We used 5% formaldehyde after trying different cell fixatives, since following permeabilization with Nonidet P-40 it gives a more definitive staining of CMV pp65-positive cells and better reproducibility of positive cell yield than the use of methanol and acetone as cell fixatives (3). Immunoperoxidase staining is used in the original assay described by Van der Bij et al. (14). Other staining techniques such as staining with the avidin-biotin peroxidase complex, immunofluorescence staining, and two-cycle APAAP have been reported to confer increased sensitivity, reduced levels of false-positive or high background staining due to endogenous leukocyte peroxidase (2, 5). In particular, Gerna et al. (5) reported better results with IF staining than with immunoperoxidase, avidin-biotin peroxidase, or APAAP staining (5). We have found similar staining results with IF and two-cycle APAAP. However, the latter involves more reagents and incubation steps and is thus more cumbersome and prone to interassay variations.
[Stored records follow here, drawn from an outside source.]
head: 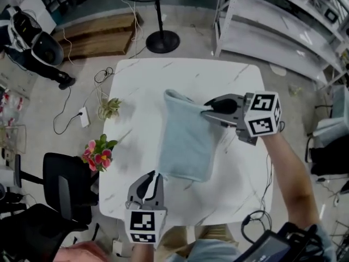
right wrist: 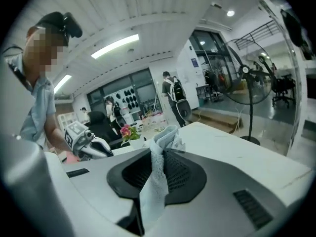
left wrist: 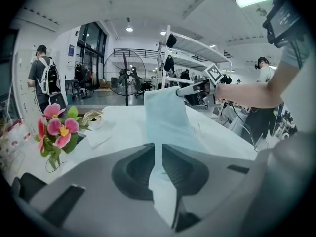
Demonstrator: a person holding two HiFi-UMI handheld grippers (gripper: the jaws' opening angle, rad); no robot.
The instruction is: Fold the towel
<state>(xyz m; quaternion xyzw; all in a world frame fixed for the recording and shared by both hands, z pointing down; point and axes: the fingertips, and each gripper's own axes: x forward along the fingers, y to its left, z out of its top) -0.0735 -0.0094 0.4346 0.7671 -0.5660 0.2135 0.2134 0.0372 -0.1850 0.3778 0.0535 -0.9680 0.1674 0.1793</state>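
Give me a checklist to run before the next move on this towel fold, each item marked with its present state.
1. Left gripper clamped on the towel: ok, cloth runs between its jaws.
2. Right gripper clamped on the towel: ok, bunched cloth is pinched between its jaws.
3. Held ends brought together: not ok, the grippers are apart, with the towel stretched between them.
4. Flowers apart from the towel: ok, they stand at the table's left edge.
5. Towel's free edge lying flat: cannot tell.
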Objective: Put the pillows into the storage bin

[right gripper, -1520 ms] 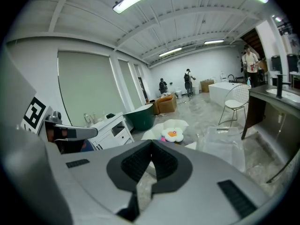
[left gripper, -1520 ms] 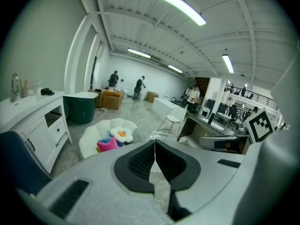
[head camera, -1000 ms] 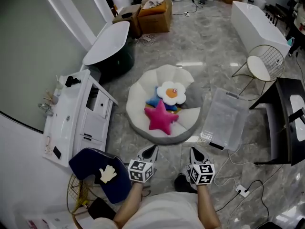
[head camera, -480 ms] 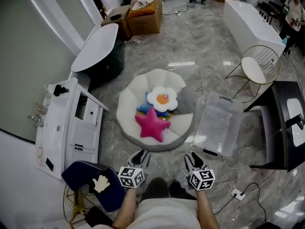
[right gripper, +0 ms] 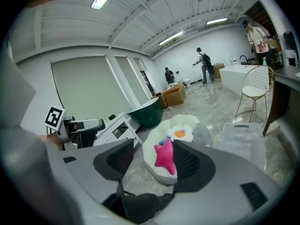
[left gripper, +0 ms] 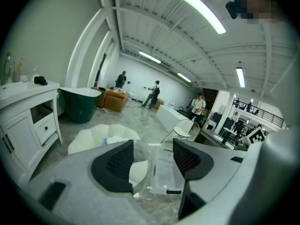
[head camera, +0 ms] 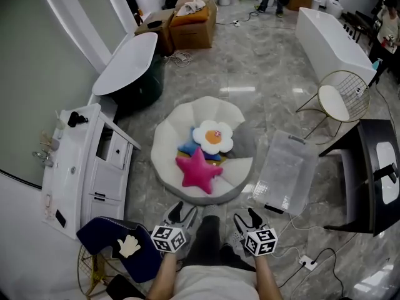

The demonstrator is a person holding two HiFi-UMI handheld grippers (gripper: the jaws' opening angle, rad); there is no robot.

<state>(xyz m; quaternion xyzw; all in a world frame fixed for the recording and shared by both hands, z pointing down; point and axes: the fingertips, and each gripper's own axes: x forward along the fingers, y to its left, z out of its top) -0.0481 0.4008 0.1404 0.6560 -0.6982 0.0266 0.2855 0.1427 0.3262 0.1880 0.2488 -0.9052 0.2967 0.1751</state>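
Grey marbled floor (head camera: 275, 74) is spreading through a wide room. Nearest the person, the left gripper (head camera: 182, 212) and right gripper (head camera: 247, 219) are hovering side by side with nothing between their jaws, which are standing apart (both pairs have just been opening). Just beyond, a white shell-shaped cushion (head camera: 167, 144) is lying on the floor, carrying the pink star pillow (head camera: 199, 172), a blue pillow (head camera: 186, 150) partly under it and the flower pillow (head camera: 213, 137) behind. The clear storage bin (head camera: 289, 167) is sitting empty just right of the cushion. Farther off, a dark green bathtub (head camera: 131, 67) and cardboard boxes (head camera: 195, 22) are standing
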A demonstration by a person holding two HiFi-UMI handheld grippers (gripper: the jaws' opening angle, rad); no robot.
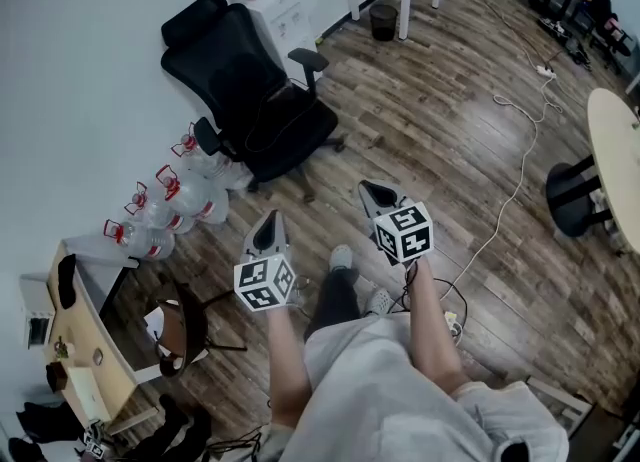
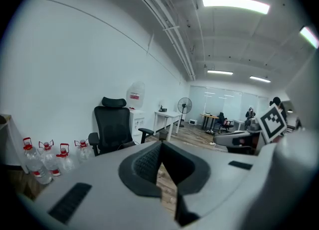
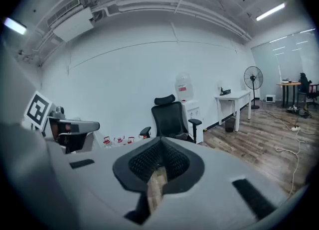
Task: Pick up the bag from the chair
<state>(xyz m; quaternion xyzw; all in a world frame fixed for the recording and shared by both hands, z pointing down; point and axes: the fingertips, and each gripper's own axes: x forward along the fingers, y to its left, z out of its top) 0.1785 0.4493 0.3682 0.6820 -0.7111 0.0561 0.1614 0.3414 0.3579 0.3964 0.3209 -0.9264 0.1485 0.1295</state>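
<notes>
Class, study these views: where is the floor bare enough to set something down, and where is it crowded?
Bare wooden floor lies between the black office chair and the white cable, running up to the bin. Crowded: the water bottles cluster against the wall beside the chair, and the round table and black stool fill the right edge.

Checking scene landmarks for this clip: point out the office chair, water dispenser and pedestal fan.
office chair [image 1: 225, 70], head view, on the backrest.
water dispenser [image 1: 286, 16], head view, on its white cabinet.
pedestal fan [image 3: 253, 78], right gripper view, on the round head.
</notes>
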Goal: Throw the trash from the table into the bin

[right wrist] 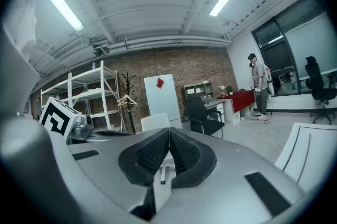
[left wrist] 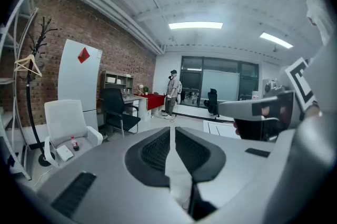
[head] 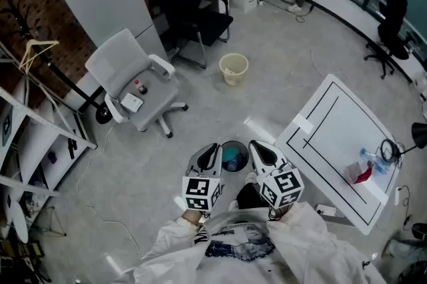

We conclude that while assays for CMV pp65 antigenemia by the DL-IF and DS-APAAP methodologies give comparable results, the DL-IF modification is preferred since it is less tedious, involving fewer steps and reagents, and costs about one-third less. Of particular importance is the fact that the DL-IF modification can give the result within 3 h. The rapidity of diagnosis and the capacity for the technician to handle more samples with the DL-IF modification offer distinct advantages for the clinical management of patients with suspected CMV disease.